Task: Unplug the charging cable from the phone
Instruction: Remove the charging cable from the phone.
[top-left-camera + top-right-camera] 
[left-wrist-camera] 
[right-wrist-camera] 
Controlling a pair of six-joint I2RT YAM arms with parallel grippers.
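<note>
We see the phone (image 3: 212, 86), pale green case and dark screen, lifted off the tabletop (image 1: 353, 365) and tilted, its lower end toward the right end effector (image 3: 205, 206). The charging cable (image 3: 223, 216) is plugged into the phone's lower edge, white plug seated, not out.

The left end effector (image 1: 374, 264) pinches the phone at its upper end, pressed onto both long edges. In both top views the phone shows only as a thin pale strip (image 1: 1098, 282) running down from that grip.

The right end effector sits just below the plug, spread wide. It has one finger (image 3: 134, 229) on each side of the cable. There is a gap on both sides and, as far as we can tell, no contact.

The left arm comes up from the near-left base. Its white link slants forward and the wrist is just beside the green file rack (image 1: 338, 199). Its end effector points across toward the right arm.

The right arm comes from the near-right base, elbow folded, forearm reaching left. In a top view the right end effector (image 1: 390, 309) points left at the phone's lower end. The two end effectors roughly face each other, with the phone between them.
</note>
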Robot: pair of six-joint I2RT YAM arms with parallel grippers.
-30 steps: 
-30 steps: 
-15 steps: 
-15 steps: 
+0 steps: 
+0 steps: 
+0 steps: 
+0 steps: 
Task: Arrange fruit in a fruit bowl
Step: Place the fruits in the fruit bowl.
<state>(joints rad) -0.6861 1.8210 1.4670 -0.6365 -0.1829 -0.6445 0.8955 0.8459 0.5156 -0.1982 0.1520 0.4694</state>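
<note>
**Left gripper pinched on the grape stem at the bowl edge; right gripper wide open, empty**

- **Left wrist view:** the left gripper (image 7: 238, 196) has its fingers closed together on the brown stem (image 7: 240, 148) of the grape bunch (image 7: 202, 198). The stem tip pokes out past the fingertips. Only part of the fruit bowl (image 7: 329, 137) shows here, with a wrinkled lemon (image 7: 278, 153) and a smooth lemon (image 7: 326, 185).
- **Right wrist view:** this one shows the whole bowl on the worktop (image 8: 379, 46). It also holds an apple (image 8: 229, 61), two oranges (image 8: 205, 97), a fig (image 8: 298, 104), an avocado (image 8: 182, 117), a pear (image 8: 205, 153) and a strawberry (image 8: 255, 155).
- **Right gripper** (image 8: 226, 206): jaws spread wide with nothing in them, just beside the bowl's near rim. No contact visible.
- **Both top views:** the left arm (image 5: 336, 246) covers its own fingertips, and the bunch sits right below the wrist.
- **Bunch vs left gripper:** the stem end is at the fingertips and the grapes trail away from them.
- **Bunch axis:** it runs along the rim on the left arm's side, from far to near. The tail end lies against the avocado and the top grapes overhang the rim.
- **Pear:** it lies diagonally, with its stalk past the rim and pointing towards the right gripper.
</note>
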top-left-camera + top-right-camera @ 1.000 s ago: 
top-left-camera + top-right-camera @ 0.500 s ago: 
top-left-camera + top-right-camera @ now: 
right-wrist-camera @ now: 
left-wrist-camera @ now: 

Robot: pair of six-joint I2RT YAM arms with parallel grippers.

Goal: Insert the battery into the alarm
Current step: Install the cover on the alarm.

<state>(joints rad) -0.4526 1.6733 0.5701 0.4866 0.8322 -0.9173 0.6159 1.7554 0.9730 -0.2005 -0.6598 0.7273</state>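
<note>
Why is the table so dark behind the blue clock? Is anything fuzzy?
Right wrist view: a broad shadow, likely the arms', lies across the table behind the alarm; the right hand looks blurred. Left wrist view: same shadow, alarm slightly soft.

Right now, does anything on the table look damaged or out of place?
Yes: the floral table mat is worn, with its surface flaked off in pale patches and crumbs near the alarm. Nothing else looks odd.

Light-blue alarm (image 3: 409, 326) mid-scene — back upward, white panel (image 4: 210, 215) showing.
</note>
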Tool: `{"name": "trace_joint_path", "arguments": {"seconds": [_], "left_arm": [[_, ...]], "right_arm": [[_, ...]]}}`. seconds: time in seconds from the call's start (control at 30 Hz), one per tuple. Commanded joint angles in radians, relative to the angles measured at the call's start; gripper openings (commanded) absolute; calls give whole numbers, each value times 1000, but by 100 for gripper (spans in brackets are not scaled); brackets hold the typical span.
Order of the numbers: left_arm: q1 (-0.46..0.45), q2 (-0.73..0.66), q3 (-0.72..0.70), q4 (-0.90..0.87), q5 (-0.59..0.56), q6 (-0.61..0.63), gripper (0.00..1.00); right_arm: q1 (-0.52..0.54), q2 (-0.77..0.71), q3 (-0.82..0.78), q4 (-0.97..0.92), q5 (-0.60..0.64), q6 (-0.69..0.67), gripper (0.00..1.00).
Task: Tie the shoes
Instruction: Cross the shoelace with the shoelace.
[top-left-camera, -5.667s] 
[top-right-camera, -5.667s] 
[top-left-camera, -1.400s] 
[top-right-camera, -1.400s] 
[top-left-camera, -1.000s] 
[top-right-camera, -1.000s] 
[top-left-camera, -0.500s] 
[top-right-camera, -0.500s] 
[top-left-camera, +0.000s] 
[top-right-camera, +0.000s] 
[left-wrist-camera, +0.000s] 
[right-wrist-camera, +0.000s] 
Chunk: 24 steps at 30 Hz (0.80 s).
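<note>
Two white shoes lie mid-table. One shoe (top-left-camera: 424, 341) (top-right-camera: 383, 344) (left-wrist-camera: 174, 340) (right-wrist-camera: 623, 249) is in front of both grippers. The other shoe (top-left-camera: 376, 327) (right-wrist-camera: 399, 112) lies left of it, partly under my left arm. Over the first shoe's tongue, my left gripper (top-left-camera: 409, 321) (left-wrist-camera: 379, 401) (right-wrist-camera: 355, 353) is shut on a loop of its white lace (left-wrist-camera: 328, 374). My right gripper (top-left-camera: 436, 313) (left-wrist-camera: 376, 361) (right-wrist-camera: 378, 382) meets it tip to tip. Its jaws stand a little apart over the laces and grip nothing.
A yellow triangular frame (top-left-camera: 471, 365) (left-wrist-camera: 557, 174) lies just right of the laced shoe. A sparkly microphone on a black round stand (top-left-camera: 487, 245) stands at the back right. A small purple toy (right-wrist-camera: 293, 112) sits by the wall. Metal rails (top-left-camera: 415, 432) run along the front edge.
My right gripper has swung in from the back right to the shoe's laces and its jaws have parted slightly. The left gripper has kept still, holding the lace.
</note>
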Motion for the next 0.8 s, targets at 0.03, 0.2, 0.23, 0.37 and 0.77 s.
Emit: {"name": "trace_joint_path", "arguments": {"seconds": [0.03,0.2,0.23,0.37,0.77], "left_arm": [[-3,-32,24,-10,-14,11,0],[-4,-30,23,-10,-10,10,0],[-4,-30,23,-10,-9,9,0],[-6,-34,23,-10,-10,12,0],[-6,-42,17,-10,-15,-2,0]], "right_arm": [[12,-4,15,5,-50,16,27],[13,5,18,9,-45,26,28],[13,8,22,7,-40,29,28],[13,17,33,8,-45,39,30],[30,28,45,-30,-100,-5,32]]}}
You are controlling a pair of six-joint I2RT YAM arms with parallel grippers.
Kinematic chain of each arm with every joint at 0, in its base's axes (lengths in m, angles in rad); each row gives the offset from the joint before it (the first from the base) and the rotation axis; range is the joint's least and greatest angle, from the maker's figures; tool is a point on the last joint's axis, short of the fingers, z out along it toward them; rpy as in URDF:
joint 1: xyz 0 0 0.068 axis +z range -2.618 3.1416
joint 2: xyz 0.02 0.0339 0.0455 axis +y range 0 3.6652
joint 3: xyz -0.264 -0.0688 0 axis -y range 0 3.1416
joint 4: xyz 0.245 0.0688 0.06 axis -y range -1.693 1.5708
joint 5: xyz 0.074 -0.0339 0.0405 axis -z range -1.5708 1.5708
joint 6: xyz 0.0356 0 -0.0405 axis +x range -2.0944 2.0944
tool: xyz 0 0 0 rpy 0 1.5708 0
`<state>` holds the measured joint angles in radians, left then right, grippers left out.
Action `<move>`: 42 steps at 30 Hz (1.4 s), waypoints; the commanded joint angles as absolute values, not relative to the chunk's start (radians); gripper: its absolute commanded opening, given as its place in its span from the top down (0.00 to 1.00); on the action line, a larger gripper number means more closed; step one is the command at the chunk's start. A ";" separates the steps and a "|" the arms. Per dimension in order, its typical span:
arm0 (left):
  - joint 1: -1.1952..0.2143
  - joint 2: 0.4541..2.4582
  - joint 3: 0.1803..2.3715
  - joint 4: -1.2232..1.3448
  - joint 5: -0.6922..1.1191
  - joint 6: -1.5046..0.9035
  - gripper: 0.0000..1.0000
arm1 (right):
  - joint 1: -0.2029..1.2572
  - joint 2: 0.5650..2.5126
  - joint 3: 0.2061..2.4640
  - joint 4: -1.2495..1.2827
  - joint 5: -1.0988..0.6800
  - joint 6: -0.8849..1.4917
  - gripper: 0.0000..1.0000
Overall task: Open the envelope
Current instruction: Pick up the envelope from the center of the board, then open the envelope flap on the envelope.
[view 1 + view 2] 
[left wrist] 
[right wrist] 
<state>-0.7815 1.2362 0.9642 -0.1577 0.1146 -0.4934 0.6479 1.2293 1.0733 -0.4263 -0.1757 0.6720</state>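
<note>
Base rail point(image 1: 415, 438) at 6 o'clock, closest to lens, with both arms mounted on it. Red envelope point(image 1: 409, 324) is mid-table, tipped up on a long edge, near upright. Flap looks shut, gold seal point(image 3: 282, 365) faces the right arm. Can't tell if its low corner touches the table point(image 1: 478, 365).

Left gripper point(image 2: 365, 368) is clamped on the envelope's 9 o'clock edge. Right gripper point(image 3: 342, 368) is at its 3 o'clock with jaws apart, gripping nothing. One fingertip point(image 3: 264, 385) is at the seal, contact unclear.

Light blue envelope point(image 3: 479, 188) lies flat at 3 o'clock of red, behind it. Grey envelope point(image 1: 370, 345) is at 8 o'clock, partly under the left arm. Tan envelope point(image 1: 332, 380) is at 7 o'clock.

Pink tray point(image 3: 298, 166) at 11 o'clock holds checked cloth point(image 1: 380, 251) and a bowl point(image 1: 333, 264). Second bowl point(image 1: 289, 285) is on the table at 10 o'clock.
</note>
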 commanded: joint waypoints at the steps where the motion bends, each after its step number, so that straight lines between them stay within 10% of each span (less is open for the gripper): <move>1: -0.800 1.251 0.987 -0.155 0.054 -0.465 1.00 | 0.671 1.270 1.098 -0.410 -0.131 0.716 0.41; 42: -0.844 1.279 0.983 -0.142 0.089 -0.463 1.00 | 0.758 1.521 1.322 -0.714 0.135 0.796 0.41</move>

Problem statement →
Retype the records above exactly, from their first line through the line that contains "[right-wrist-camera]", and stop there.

Answer space →
Task: Unplug the charging cable from the phone
Instruction: Remove the charging cable from the phone.
[top-left-camera + top-right-camera] 
[left-wrist-camera] 
[right-wrist-camera] 

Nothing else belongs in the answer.